March 1 Sermon: And He Died
Consider these questions as we look at Genesis 5:1-32:
1. How does the repetition of "and he died" in the genealogy section serve as a reminder of human mortality? How can this awareness of our mortality shape our perspective on life and faith?
2. What significance does Enoch's unique fate hold within the context of the genealogy? How does his story contrast with the pattern of mortality presented in the passage? What does this reveal about God's power over death?
3. In what ways does this passage highlight the theme of God's faithfulness in keeping His promise of salvation? How does the genealogy demonstrate the continuity of this promise throughout generations? How does this understanding impact our trust in God's sovereignty?
Transcript:
When I was a kid my cousins from Chicago would come to visit for two weeks or so every summer. I looked forward to it because Prentice was only a few months younger than I was and Judy was a year behind us. For two weeks a summer I knew that we would be together nearly every waking hour. A few years ago when I was in the Chicago area for a conference I had supper with Judy at a small restaurant near the University of Chicago and we reminisced about these days of summer. Days filled with driving our golf cart around the acre of land that surrounded our house. Going to the swimming pool. Riding bike around town and exploring. These were things she appreciated because she normally didn’t get to do those things. She shared with me that even though she is a Chicago girl through and through she felt so blessed to be able to have two weeks of a small town experience every year. One of the things we recalled was in the mornings before the pool would open we would sometimes get bored of being limited to the confines of our grandparents house and their black and white TV. Even the mean streets of Lennox didn’t offer enough adventure for us so I would jump on my bike and my cousins would get on my grandparents bikes and we would make the roughly 1 mile trek outside of town to the cemetery. A strange destination but we would go from gravestone to gravestone to find the headstones of our family members. We had great grandparents that we could track down. Neither of us could remember our great grandfather Rops but they had vague memories of our great grandmother and I remembered her well because we would regularly visit her house when I was little and I remembered her being sick and dying in my grandmother’s sewing room when I was younger. We continued to roam the graveyard and I will always remember the shock that they had when I took them to headstone of our still living grandparents. They were shocked to see the names of Arnold and Margaretta Bossman carved into the stone. I didn’t blame them. It was unsettling for me when my grandfather showed it to me. It was one thing to see the names of our ancestors or family we barely knew etched into rock. It was an entirely different thing to see the names of our living and loving grandparents there and knowing that one day that would be their final resting place.
And that truth came to pass. It well over a decade later but in early 2001 we gathered around that headstone and laid to rest two of the most wonderful and influential people in my life a mere nine days apart.
There is something about meandering through a cemetery and seeing your relatives date of birth and date of death that truly gives you a sense of your mortality. As you age you also know more and more of the names that you walk past. It is a chilling reminder of the curse and the words spoken to Adam that you are dust and to dust you will return.
This morning we have taken a walk through our family graveyard.

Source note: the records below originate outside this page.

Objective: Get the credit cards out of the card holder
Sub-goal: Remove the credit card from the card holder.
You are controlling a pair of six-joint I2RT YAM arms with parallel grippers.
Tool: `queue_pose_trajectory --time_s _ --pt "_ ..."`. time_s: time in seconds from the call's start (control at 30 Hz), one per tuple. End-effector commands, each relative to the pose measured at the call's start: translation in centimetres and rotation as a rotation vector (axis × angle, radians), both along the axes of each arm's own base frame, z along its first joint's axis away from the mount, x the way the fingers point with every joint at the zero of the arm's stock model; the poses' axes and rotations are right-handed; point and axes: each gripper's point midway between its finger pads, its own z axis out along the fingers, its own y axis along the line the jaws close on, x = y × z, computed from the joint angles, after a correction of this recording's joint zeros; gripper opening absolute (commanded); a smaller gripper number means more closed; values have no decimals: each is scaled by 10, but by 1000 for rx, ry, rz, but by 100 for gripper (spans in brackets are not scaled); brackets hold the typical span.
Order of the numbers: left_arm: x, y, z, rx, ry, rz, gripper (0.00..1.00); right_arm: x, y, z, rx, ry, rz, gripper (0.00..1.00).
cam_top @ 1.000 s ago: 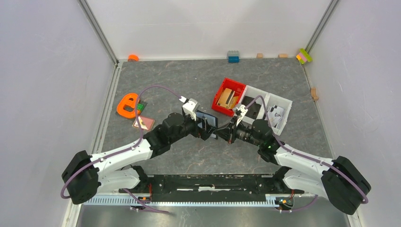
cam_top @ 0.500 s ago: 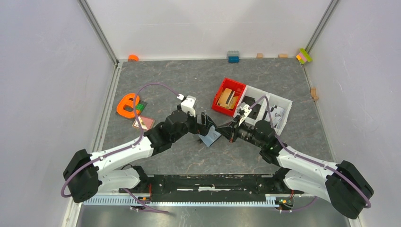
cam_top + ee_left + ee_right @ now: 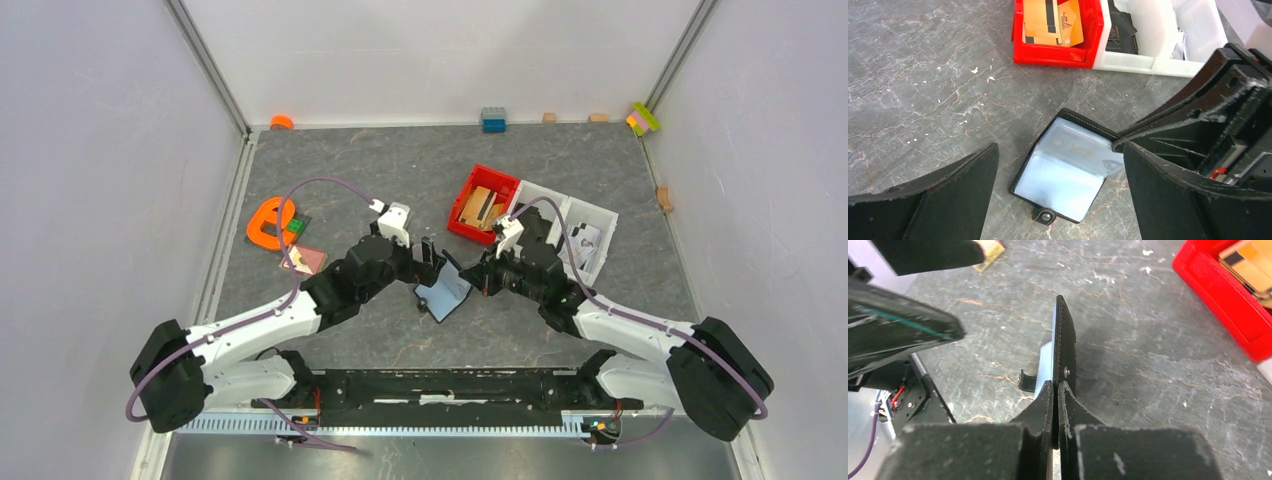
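Grey stone-pattern table (image 3: 380, 170), red bin (image 3: 468, 236) and white bin (image 3: 604, 232) at right rear. Left gripper (image 3: 1060, 150): jaws spread wide, nothing held, poised above the card holder (image 3: 1063, 175). Right gripper (image 3: 1055, 386): clamped on the edge of one holder flap. Holder sits mid-table between both grippers, open, pale blue inside up, stud flap flat on the table, other flap tilted up. Pale card (image 3: 1075, 150) seated in its pocket; pinkish card (image 3: 305, 260) lies well apart at left
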Motion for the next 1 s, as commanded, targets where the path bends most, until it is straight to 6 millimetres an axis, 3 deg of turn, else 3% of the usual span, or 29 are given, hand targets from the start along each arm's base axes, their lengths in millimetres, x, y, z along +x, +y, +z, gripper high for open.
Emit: queue_pose_trajectory --time_s 0.0,0.07,0.2,0.47,0.63,0.73,0.97 --pt "9 -2 -2 37 10 25 99 23 -9 -5 -31 55 -90 0" --pt "12 -5 -12 88 44 21 91 26 -11 -17 -46 104 -94 0" --pt "9 -21 -37 159 132 -46 60 26 -9 -31 -52 162 -68 0" --pt "7 -33 -67 226 218 -95 28 30 -11 -42 -116 169 -54 6" --pt "15 -31 -100 314 270 -75 4 29 -8 -43 -121 160 -22 10" --pt "19 -26 -115 344 304 -55 2 26 -2 -44 -111 170 18 10" --pt "21 -25 -122 350 339 -57 2 34 -1 -59 -136 245 -34 7"
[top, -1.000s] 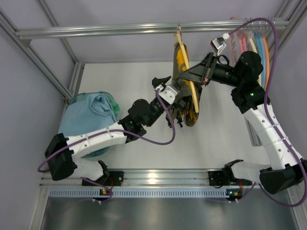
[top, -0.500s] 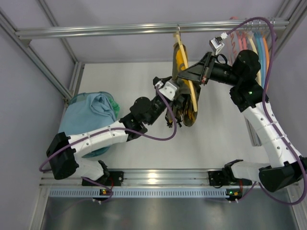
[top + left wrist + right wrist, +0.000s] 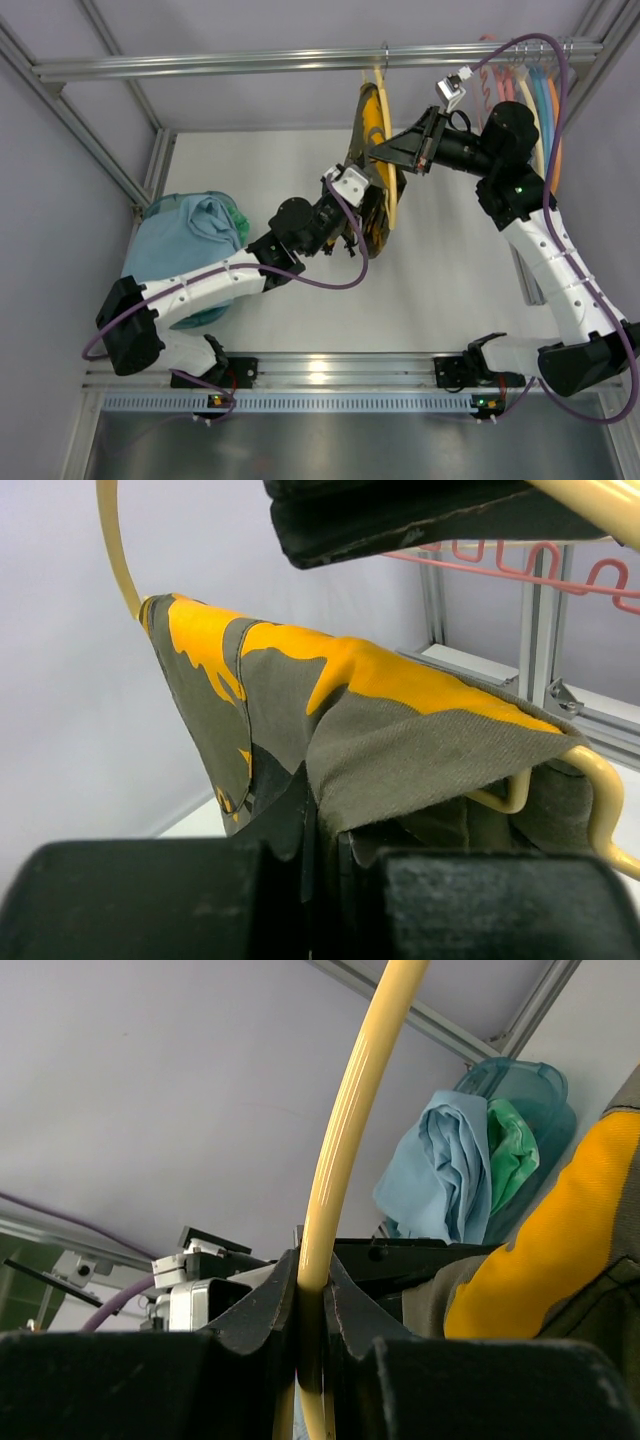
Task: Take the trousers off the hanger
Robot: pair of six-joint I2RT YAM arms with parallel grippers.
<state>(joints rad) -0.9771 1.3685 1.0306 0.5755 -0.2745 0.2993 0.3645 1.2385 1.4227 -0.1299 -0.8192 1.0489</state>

Genesis 5 is not the most entertaining part of scripture. In fact, I regularly joke about the genealogies being the part of the Bible you should read when you are suffering from insomnia. In all seriousness though they are a very important part of scripture. They are not a separate part of the story, they are an essential part of the story. They teach us about the history of scripture and the story of God saving his people in much the same way that our walking around a cemetery tells us about our family history.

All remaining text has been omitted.